Damas, (SANA) Le ministère de l’Éducation, en coopération avec l’Agence allemande de coopération internationale (GIZ), a organisé dimanche un atelier consacré aux priorités des métiers et des spécialités, ainsi qu’aux mécanismes de modernisation et d’adaptation aux besoins du marché du travail, avec la participation de conseillers spécialisés dans l’enseignement professionnel et technique et de représentants des chambres d’industrie.
Évaluer l’état de l’enseignement professionnel et définir les priorités
L’atelier, organisé au siège du ministère à Damas, a présenté un résumé des résultats de l’évaluation du système d’enseignement et de formation professionnelle, ainsi qu’un recensement des lacunes actuelles, des besoins liés à la reconstruction et aux services essentiels, en plus d’une vision prospective et des moyens de renforcer la résilience et de soutenir la croissance économique.
Les discussions ont porté sur l’identification des métiers et spécialités prioritaires susceptibles de soutenir l’économie nationale et de renforcer sa capacité de croissance, en cohérence avec les évolutions économiques et les exigences du développement.
Une stratégie pour développer l’enseignement professionnel
Le ministre de l’Éducation, Mohammad Abdel Rahman Turko, a souligné durant l’atelier l’importance de poursuivre la modernisation de l’enseignement professionnel et technique afin de l’adapter aux besoins du marché du travail et aux exigences de la reconstruction. Il a insisté sur la mise à jour des programmes et l’amélioration des méthodes de formation pratique pour renforcer les compétences des diplômés et faciliter leur intégration directe dans le marché du travail.
Dans une déclaration à SANA, la directrice de l’enseignement professionnel et technique au ministère, Sawsan Harastani, a expliqué que la réussite de l’enseignement professionnel dépendait de son adéquation avec les besoins du marché du travail. Elle a indiqué que le processus de modernisation avait débuté en coordination directe avec les chambres d’industrie et le secteur privé afin d’identifier les métiers demandés et les écarts entre les spécialités actuelles et les besoins du marché.
Harastani a ajouté que le plan de développement comprend la mise à jour des programmes, la formation des cadres pédagogiques, ainsi que l’amélioration des équipements et de l’infrastructure de formation.

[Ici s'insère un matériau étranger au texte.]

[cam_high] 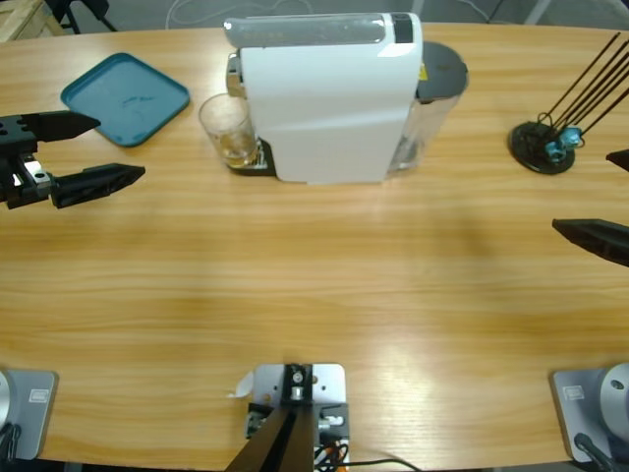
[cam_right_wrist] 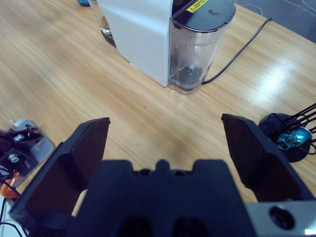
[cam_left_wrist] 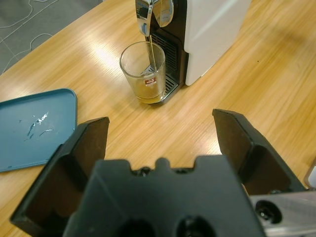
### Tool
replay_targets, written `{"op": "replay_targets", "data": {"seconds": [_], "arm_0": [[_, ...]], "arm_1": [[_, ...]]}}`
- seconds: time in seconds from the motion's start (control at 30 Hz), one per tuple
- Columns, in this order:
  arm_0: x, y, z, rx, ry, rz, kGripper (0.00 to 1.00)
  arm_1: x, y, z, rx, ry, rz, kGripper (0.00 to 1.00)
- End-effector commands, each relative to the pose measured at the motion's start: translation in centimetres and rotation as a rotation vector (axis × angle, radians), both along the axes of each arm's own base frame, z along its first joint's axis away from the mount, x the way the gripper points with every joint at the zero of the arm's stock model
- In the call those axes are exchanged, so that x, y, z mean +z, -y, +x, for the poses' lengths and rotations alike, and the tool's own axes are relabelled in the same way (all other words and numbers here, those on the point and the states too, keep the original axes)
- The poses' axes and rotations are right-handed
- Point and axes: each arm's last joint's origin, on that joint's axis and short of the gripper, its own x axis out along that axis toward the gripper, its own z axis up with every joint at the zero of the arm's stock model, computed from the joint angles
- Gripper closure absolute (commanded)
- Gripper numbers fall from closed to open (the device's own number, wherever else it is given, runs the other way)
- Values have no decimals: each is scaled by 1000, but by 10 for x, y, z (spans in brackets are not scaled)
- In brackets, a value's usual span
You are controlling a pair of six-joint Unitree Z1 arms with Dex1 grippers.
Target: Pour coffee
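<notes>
The desk (cam_high: 314, 295) is a long surface of light wood with lengthwise grain, and overhead light gives soft glare patches on it. Beyond its far edge lies a grey floor (cam_left_wrist: 29, 19), with thin pale cables (cam_left_wrist: 19, 34) on it. A light wooden structure (cam_high: 25, 18) stands at the upper left corner.

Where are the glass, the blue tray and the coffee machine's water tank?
glass (cam_left_wrist: 148, 74): left wrist view, its clear side wall.
blue tray (cam_high: 126, 98): high view, its flat middle.
water tank (cam_right_wrist: 195, 54): right wrist view, its clear front wall.
</notes>
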Motion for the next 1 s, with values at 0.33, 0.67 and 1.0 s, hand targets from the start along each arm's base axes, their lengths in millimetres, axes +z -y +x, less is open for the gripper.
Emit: {"op": "replay_targets", "data": {"seconds": [0.33,0.67,1.0], "arm_0": [[-13,1,-2,-16,-46,19,92],[-14,2,-1,-16,-47,21,92],[-14,1,-2,-16,-48,21,92]], "arm_1": [[-14,-1,0,13,-50,-9,0],[-14,-4,3,8,-63,-18,0],[-14,-4,3,10,-65,-16,0]]}}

Elle a précisé que les ateliers actuels examinaient également la possibilité de convertir certaines spécialités au système d’enseignement dual, fondé sur un partenariat entre le ministère, les chambres d’industrie et le secteur productif. Ce système permet à l’étudiant de passer deux jours en entreprise et trois jours à l’école sous supervision conjointe, afin de lui transmettre les compétences requises et de renforcer sa préparation à intégrer le marché du travail dès l’obtention de son diplôme.
Mécanismes pour renforcer le modèle d’enseignement dual
Pour sa part, Hamza Al-Youssef, conseiller en enseignement professionnel auprès de la GIZ, a indiqué que l’agence avait mené, en coopération avec la direction de l’enseignement professionnel en Syrie, une évaluation complète du système d’enseignement professionnel, fondée sur l’examen des études et sources disponibles sur la situation du secteur, afin d’identifier les principaux défis et d’établir des axes préliminaires pour sa réforme et son développement.
Al-Youssef a ajouté que l’atelier réunissait des experts et des spécialistes pour identifier les métiers prioritaires, notamment ceux liés à la reconstruction et aux besoins du marché du travail, ainsi que pour examiner les mécanismes permettant de renforcer le modèle d’enseignement combinant formation théorique et pratique au sein des entreprises et établissements industriels.
Encourager l’orientation vers l’enseignement professionnel
De son côté, Mohammad Al-Khaled, vice-président de la Chambre d’industrie de Hama, a souligné que l’infrastructure des écoles professionnelles nécessitait encore des améliorations et un soutien accru pour renforcer l’environnement éducatif, les équipements et les services. Il a insisté sur l’importance d’élever le niveau des cadres pédagogiques et de développer les compétences des enseignants afin de répondre aux exigences du marché du travail moderne.
Al-Khaled a précisé que le nombre d’inscrits dans le système d’enseignement dual restait limité, ce qui nécessite de renforcer la culture de l’enseignement professionnel et d’offrir des incitations encourageant les étudiants à s’y engager, afin d’alimenter le marché du travail en compétences qualifiées et formées.
Le 12 novembre dernier, le ministère de l’Éducation et la GIZ avaient déjà examiné les moyens de renforcer leur coopération dans le domaine du développement de l’enseignement professionnel et technique, afin de moderniser les programmes et de les adapter aux besoins du marché du travail.